*** Opening of Input data ***

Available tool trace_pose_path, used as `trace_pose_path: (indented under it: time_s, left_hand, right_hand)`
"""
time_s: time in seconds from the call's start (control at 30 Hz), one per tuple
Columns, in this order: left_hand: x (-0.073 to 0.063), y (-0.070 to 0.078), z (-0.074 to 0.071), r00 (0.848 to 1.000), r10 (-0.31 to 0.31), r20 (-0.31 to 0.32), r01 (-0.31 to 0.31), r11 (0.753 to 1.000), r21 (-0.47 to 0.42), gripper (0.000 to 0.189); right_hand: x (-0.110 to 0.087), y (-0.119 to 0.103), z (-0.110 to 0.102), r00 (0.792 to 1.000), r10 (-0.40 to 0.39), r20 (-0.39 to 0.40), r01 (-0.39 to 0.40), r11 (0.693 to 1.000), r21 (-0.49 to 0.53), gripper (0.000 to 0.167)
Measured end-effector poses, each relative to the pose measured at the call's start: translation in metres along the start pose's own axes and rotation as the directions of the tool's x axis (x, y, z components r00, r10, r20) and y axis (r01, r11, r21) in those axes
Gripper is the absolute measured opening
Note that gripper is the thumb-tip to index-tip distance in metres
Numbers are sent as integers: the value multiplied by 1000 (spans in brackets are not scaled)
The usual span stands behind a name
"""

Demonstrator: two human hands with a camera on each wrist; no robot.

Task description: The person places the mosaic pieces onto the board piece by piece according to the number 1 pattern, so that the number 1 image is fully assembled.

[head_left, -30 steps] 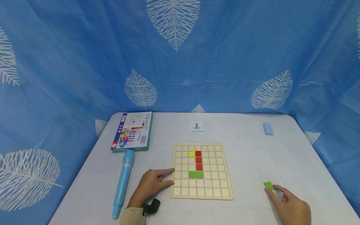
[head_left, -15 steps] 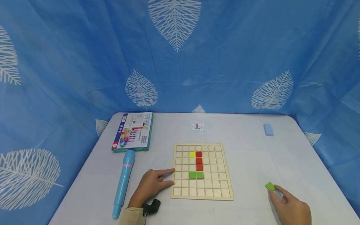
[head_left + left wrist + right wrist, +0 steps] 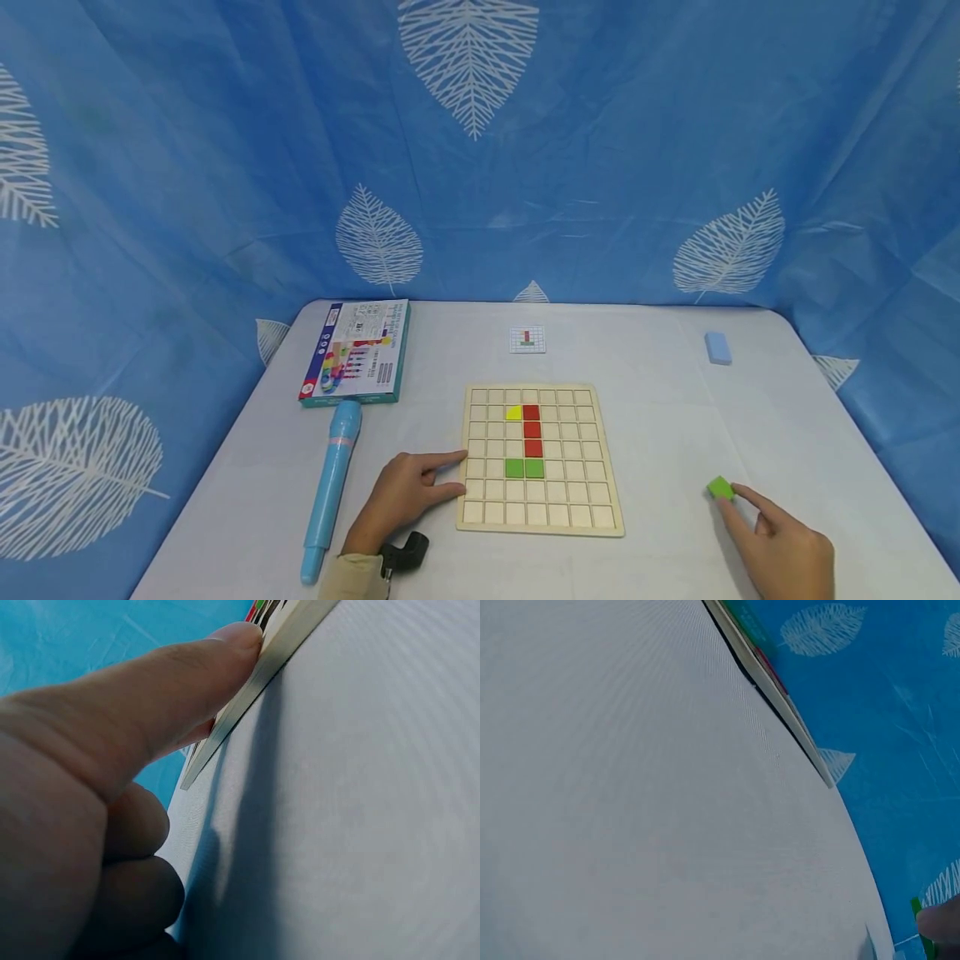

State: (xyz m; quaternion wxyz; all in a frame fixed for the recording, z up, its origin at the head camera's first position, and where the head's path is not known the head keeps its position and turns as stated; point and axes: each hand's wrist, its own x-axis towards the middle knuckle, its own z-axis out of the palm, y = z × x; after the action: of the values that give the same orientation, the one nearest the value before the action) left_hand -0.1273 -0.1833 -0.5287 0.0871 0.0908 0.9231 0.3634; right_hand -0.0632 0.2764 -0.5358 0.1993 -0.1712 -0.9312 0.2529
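At the left edge of a wooden grid board (image 3: 480,521), my left hand (image 3: 401,492) touches the rim with thumb and index finger, which lie apart along it. Its other fingers are curled under, as the left wrist view shows. On the board sit a yellow quarter-round tile (image 3: 513,412), a column of red tiles (image 3: 532,430) and two green tiles (image 3: 514,468) side by side. Well to the right, my right hand (image 3: 787,546) pinches another green square tile (image 3: 721,487) between thumb and index finger. Only a fingertip and the tile's green edge (image 3: 928,945) show in the right wrist view.
Behind the board lies a small printed pattern card (image 3: 528,339). A pale blue block (image 3: 717,348) is at the back right. A colourful box (image 3: 356,352) and a light blue stick-like toy (image 3: 330,492) lie on the left. Blue leaf-print cloth (image 3: 585,167) surrounds the white table (image 3: 667,417).
The green tile has turned between my right fingers, and that hand has shifted only slightly. My left hand stays at the board's edge; the tiles on the board are unchanged.
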Motion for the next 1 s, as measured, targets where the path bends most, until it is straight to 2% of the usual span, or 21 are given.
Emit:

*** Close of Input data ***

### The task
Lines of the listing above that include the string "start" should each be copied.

### Result for this task
time_s: time in seconds from the call's start (control at 30 Hz), one per tuple
Measured end-effector poses, each relative to the pose measured at the call's start: translation in metres along the start pose's own axes and rotation as the directions of the tool's x axis (x, y, z components r00, r10, r20) and y axis (r01, r11, r21) in those axes

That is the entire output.